Caregivers play an indispensable role in society [1]. In 2017, 41 million family caregivers in the United States provided approximately 34 billion hours of care to their aging parents, spouses, partners and friends. The estimated economic value of their unpaid contributions amounted to $470 billion [2]. Despite their invaluable contributions, there are few studies on societal perceptions of caregivers. Whether society honors or stigmatizes caregivers is critical as it could impact caregiving decisions [3] and either exacerbate or ameliorate caregiver burden. Our study fills this gap by analyzing societal perceptions of caregivers across 20 countries in an online media database of 10 billon words collated from over 28 million articles. In light of the global nature of the dataset, we hypothesize that societal perceptions of caregivers will be linked to country-level demographic variables (prevalence of aging and speed of population aging) and cultural factors (Hofstede’s widely used dimensions: individualism, masculinity, power distance and uncertainty avoidance).
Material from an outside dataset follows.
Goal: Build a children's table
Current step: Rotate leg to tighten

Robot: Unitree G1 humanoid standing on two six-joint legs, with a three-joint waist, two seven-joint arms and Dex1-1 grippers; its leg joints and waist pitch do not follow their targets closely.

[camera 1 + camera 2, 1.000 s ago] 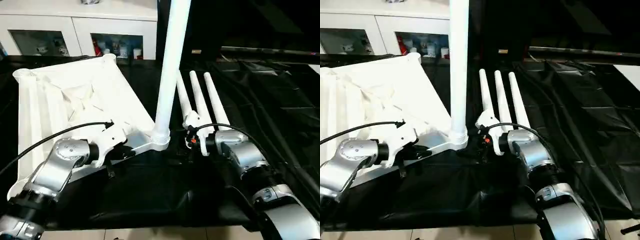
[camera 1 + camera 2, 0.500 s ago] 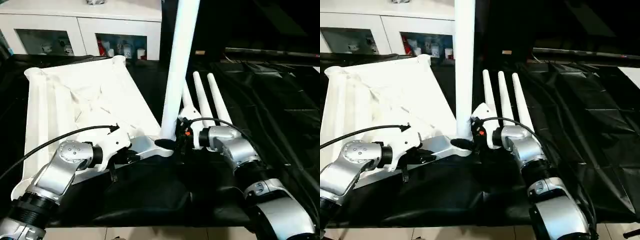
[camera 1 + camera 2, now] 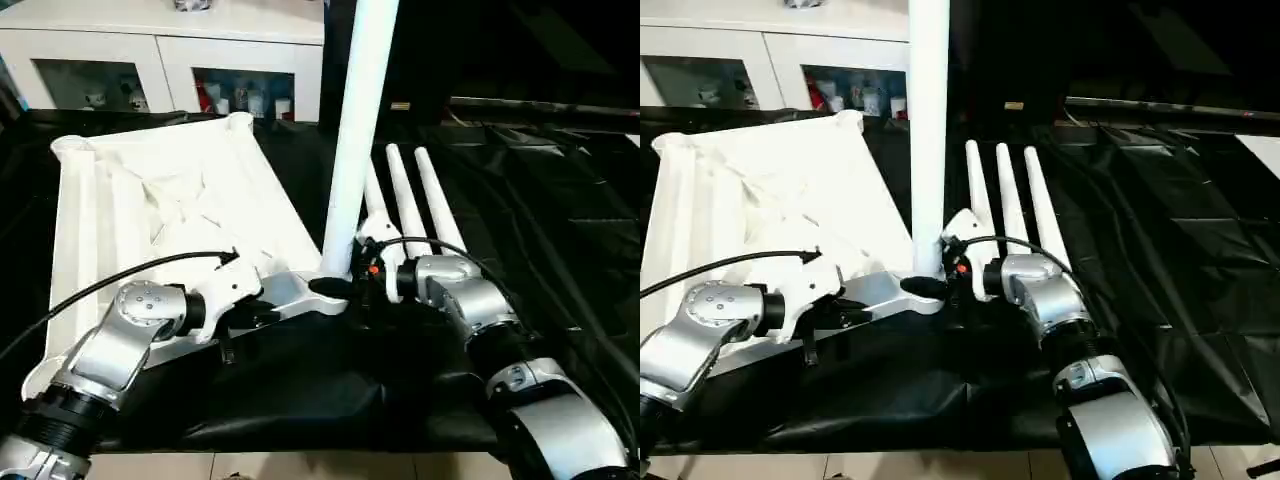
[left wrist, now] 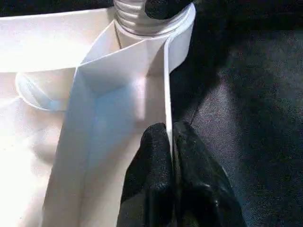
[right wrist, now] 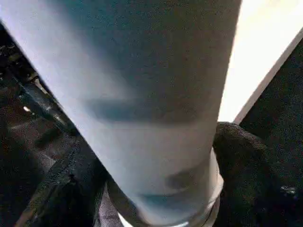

This study is significant in three ways. Firstly, from a conceptual standpoint, we contribute to the field of cultural gerontology by investigating the cultural and demographic factors that shape societal perceptions of caregivers. Through this, we provide insight into the societal standing of caregivers—how societies view caregivers across the demographic continuum. Secondly, we uncover the cultural underpinnings of stereotypes associated with caregivers—an area of literature that remains under-explored. The expansive nature of our 20-country study allows us to distill the critical aspects of culture that determine whether caregivers are honored or stigmatized in various countries. Thirdly and practically, the role of caregivers will become even more crucial since the worldwide demand for long-term care will continue to increase [4]. Societal perceptions of caregivers will have profound implications on the caregiving experience, to the extent of either mitigating or exacerbating the strains of caregiving. Support from society—both formal and informal—will help to alleviate caregiver burden [5] and promote successful caregiving [6]. Positive societal perceptions offer a conducive environment for caregiving practices to be sustained, while improving the quality of life of both caregivers and care recipients [7]. We synthesize the literature that provided the theoretical basis for our hypotheses.

Cultural and demographic influences of perceptions towards caregivers

The majority of studies on caregivers focus on self-perceptions and burden, with few on societal perceptions of caregivers. The effects of caregiving are commonly discussed in relation to caregiver burden. Notwithstanding the benefits of caregiving such as personal fulfilment and a sense of purpose, caregiving frequently exacts a huge toll on caregivers’ psychological well-being [8]. Besides having to deal with the often distressing experience of caregiving, they also perform the difficult balancing act of fulfilling work, social, household and caregiving commitments, especially in the case of young adults who make up an increasingly large subset of caregivers [9]. Caregivers may also grapple with income loss or limited career prospects as they cut back on work to carry out their caregiving duties [6, 9]. On top of this, they generally face greater risk of social isolation, which tends to eventuate in reduced social support over time [10]. In addition, depression among caregivers of patients with cancer [11], disabilities [12] and severe mental illnesses [13] has become increasingly prevalent over time.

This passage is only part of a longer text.